Exercise brief
Print exactly the lines below between the line holding "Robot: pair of" and the line holding "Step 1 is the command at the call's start", inclusive, and nothing more.

Data listing
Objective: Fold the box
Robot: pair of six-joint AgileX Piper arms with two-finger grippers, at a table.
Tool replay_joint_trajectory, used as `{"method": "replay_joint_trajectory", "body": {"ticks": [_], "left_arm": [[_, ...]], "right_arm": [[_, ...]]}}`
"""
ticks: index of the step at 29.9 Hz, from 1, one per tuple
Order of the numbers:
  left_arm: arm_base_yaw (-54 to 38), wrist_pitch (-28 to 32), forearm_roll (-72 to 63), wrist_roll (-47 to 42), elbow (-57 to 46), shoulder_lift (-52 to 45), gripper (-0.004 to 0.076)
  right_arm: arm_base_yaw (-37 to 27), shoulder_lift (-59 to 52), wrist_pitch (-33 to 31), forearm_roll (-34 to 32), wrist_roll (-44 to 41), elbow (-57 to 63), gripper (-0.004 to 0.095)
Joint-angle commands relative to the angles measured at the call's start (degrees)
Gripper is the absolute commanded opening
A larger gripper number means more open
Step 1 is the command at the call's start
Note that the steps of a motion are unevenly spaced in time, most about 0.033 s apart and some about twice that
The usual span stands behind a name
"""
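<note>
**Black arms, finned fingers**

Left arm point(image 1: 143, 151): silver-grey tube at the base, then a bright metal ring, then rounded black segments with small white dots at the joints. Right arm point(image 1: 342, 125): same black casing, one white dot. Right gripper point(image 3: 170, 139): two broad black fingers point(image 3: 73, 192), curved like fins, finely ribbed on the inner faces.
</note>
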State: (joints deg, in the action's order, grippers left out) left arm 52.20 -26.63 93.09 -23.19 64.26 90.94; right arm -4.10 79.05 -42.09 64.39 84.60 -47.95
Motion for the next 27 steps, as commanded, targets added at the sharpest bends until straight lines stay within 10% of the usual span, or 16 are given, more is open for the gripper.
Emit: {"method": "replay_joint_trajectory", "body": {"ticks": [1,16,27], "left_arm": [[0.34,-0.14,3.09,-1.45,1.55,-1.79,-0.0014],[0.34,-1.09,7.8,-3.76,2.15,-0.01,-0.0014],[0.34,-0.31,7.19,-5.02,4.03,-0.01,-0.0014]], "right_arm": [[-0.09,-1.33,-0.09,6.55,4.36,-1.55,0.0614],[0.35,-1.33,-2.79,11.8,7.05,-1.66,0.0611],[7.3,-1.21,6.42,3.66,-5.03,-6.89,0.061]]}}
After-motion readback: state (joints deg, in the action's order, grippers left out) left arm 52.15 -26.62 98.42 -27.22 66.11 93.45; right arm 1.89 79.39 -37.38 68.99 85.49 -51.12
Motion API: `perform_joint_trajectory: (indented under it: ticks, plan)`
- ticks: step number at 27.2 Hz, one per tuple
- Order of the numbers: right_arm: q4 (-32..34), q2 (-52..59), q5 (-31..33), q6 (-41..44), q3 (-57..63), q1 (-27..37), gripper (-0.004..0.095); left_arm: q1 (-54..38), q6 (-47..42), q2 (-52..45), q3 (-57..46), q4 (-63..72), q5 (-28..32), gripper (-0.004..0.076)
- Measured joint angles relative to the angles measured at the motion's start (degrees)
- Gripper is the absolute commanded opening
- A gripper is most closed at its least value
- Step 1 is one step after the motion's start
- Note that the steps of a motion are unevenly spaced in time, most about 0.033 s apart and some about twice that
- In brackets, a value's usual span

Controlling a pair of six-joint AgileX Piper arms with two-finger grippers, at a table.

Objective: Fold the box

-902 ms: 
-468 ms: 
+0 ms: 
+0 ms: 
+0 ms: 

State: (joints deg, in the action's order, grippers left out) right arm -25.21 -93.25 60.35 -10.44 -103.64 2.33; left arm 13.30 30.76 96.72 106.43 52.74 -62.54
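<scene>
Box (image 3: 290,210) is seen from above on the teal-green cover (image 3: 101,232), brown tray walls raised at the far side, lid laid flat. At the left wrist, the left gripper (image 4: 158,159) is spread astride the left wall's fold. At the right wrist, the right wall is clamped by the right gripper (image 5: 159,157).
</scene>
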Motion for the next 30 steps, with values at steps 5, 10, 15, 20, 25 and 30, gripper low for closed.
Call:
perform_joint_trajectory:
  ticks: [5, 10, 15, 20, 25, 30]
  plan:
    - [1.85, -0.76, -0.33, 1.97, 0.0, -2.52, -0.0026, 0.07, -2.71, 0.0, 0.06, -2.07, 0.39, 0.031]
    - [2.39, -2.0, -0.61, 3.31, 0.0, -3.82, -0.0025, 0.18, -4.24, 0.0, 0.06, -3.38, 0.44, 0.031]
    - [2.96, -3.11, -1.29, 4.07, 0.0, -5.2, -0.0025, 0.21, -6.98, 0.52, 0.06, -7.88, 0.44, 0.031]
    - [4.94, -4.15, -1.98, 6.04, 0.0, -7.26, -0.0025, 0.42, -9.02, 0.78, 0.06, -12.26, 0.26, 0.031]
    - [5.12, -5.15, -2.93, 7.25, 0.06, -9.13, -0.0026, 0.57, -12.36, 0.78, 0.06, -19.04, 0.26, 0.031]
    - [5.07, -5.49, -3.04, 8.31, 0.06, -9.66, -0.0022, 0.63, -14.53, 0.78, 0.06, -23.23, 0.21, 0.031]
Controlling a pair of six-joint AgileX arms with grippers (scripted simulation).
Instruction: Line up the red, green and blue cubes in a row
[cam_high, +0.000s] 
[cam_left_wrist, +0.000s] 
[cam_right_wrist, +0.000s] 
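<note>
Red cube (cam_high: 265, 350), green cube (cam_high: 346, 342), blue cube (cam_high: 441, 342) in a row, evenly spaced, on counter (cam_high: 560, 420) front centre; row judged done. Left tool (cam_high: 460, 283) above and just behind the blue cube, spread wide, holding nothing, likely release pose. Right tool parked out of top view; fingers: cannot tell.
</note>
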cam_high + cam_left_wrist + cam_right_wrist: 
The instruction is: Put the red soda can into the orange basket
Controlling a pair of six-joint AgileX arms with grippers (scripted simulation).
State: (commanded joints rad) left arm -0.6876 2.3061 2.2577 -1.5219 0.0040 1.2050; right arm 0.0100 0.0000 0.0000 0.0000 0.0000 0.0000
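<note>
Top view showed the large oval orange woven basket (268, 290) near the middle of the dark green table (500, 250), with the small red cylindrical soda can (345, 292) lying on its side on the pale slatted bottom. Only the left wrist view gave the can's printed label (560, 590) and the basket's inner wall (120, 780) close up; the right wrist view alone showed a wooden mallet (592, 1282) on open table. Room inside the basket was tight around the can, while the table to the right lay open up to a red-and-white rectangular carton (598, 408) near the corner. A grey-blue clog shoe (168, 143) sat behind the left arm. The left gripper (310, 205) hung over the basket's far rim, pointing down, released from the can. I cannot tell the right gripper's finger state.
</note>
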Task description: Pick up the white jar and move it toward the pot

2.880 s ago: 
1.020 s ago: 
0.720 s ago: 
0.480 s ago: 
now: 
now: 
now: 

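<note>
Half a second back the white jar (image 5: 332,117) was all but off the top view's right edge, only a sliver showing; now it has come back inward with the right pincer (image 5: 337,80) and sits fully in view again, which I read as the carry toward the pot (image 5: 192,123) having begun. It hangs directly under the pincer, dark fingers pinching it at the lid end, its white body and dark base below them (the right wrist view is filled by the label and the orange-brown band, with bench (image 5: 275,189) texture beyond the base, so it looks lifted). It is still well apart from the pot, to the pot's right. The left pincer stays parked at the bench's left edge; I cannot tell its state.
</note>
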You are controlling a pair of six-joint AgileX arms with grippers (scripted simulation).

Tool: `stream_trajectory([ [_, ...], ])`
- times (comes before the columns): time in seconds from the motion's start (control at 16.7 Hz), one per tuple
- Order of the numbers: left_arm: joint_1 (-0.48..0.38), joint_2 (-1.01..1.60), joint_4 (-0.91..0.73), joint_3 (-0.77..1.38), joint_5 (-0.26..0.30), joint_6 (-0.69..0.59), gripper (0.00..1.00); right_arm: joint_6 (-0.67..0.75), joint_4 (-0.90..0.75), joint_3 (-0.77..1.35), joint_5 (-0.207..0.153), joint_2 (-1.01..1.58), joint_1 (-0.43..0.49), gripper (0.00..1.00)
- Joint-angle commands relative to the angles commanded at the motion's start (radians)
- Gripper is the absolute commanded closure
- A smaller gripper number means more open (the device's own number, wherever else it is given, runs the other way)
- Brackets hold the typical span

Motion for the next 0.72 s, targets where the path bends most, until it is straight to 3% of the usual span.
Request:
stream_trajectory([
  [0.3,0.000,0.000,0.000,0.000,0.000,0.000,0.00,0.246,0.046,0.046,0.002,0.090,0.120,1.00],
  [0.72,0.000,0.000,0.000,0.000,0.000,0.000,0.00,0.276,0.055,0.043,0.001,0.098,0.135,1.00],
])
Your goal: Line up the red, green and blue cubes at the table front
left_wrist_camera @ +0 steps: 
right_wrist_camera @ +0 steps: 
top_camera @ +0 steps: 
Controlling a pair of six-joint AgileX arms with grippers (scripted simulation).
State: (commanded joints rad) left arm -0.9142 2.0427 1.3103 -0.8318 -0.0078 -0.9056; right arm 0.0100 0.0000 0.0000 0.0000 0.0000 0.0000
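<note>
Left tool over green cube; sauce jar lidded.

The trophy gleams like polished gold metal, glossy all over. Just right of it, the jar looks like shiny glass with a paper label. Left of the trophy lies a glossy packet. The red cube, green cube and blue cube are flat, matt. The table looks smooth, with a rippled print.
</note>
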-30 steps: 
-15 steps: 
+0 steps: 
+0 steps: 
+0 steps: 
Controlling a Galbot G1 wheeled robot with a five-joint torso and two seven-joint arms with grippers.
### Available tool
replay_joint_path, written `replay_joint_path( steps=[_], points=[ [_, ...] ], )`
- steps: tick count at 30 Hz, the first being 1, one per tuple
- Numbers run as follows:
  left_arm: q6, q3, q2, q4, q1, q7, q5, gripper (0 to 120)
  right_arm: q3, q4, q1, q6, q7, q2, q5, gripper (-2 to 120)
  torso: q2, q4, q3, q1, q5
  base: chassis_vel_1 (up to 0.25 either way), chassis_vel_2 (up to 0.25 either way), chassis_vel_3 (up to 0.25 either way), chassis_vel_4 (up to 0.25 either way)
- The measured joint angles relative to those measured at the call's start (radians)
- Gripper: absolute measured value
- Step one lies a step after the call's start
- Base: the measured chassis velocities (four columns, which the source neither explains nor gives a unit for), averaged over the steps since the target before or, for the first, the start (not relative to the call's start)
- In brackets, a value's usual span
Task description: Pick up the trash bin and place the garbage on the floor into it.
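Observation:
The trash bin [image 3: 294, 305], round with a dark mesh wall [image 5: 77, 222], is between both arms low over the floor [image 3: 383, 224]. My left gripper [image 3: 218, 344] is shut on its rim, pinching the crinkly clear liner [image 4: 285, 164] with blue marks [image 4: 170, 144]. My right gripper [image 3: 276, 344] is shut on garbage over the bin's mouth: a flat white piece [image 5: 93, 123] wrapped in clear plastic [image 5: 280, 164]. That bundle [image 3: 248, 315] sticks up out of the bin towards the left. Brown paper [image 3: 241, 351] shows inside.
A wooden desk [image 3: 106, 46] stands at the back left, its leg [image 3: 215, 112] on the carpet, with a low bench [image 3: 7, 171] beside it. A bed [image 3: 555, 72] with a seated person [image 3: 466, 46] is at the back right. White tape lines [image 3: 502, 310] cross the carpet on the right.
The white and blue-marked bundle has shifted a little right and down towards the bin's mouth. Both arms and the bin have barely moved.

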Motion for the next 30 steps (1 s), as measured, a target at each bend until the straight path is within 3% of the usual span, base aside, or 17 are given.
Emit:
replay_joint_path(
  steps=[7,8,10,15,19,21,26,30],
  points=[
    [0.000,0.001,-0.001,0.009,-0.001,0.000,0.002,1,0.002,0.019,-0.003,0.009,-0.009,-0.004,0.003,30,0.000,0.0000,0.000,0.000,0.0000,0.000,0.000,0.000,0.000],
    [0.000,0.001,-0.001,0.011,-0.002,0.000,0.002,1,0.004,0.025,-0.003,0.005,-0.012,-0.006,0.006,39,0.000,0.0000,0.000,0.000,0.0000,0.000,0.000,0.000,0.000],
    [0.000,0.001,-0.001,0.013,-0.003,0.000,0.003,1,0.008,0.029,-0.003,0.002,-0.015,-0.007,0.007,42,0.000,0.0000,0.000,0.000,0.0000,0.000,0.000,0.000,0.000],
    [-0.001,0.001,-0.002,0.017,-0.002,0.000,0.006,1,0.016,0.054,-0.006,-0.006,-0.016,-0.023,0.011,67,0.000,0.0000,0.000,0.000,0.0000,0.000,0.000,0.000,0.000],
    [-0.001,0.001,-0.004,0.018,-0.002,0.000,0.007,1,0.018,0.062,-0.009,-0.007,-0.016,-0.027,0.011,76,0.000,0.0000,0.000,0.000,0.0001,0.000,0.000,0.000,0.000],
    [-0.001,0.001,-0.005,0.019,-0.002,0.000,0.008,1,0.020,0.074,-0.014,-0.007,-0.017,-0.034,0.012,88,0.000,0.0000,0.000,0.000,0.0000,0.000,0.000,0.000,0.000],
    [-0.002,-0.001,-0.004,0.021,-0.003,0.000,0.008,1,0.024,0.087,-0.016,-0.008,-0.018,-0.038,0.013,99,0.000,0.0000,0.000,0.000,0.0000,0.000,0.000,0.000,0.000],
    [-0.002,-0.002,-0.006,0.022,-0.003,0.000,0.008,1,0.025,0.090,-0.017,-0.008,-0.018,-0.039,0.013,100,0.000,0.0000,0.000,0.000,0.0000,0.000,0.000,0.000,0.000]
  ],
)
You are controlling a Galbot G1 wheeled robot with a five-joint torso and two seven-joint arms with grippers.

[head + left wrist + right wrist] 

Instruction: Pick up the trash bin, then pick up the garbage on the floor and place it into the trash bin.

Solution to this task
Robot: pair of six-joint AgileX Piper arms with two-finger grippers, at a table.
Tool replay_joint_trajectory, used as `{"method": "replay_joint_trajectory", "body": {"ticks": [_], "left_arm": [[_, ...]], "right_arm": [[_, ...]]}}`
"""
ticks: index of the step at 29.9 Hz, from 1, one per tuple
Order of the numbers:
  left_arm: arm_base_yaw (-54 to 38), wrist_pitch (-28 to 32), forearm_roll (-72 to 63), wrist_roll (-47 to 42), elbow (-57 to 46), shoulder_lift (-52 to 45), gripper (-0.004 to 0.076)
  right_arm: arm_base_yaw (-37 to 27), shoulder_lift (-59 to 52), wrist_pitch (-33 to 31), forearm_roll (-34 to 32), wrist_roll (-44 to 41), elbow (-57 to 63), gripper (-0.004 to 0.095)
Joint-angle commands relative to the angles measured at the call's start (degrees)
Gripper is the absolute commanded opening
A larger gripper number means more open
Step 1 is the command at the call's start

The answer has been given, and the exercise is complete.